Anyone who misrepresents him or herself online is going to have to
learn the hard lesson that one generally cannot get away with that
once the real-life meetings start happening.
So if you want to mercifully end the date then and there in such a
situation, go for it. All I'd ask is that you not completely BLAST the
woman.
Sure, she wasn't exactly honest. But then again, you should read
the e-mails we get from people whose entire self-image has been in
the gutter for a full decade or more because of one bad experience.
The date isn't going to end well, but don't crush her like an
aluminum can. That's both unreasonable and unnecessary.
Just tell her that having met her you were expecting someone a bit
different and that you think someone else will appreciate her
better than you will. 'Nuff said.
If you have planned a "date with a deadline", which you always
should when meeting someone for the first time, you may actually
benefit from going through with the date and learning what you can
from it with regard to how to relate to women, etc.
But whatever you do, don't let her manipulate you into a second
date.
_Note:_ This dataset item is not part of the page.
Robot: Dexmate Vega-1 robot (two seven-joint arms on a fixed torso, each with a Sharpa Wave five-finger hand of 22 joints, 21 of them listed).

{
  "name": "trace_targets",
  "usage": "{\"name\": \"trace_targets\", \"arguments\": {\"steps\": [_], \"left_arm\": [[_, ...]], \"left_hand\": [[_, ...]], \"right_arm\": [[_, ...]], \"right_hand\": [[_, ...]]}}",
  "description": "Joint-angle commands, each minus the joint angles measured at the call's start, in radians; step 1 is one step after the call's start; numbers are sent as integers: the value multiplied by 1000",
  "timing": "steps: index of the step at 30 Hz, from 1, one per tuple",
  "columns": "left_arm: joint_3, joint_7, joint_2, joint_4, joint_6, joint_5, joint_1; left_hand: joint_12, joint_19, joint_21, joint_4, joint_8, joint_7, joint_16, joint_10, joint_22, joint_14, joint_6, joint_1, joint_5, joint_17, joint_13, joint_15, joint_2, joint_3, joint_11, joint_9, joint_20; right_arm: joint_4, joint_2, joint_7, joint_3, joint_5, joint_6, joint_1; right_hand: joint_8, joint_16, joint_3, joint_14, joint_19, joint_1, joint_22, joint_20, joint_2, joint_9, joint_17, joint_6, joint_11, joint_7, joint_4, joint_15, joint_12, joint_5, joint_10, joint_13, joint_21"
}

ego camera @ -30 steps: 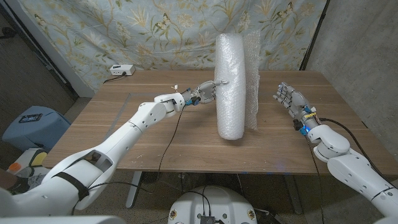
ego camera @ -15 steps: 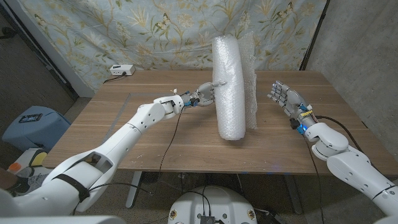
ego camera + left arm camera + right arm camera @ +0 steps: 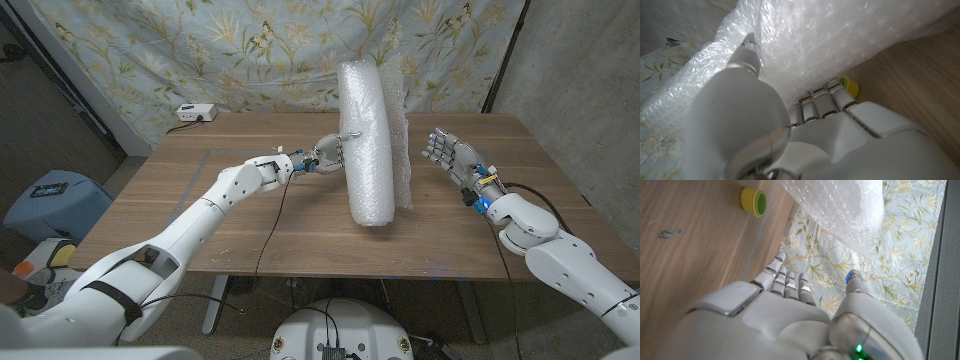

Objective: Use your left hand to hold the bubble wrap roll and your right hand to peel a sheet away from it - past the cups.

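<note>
Right hand (image 3: 447, 155): raised above the tabletop (image 3: 200, 215) with fingers spread and nothing in them, close beside the loose sheet (image 3: 403, 140) but apart from it.
Left hand (image 3: 328, 151): set against the near face of the bubble wrap roll (image 3: 364, 135); in its wrist view the thumb presses into the wrap and the other fingers curl against it. It steadies the roll from one side and does not encircle it.
Roll: upright on its end between the two hands, leaning a little; a tall, fat cylinder of clear, shiny, dimpled film.
Loose sheet: hangs down the roll's far side, facing the right hand, crinkled and see-through.
Cup (image 3: 754, 201): a small yellow one with a green inside, lying on the wood near the roll's foot, beyond the right hand's fingertips.
Risk, tipping: the roll likely weighs little and is braced on one side only, so a sideways pull on the sheet could topple or drag it.
Risk, grip: the film looks slippery and thin; a shallow pinch may slide off or tear it.
Risk, cup: a skidding roll could knock the cup.
</note>
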Motion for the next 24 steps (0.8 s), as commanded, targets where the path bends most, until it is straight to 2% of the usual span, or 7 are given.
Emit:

If you aren't attracted to her, it is what it is. You're not a
"bad guy" because of it.
I'm sure some of these made you smile, either because you can
relate or because, well, you've got to find humor in certain
situations in order to effectively survive them.
But each of the half-dozen points I shared are ones that Emily
actually harps on quite a bit with the women she writes to. Rest
assured, there's something to them.
So be on the lookout for these situations, realize that all women don't
necessarily have honorary doctorates in "dating science", and give
yourself a break.
Oh, and whatever you do, make sure YOU'RE not the perpetrator of
any of these faux pas...that is if you even realize you're doing so.
Now go out and meet some women...and I'll talk to you again soon.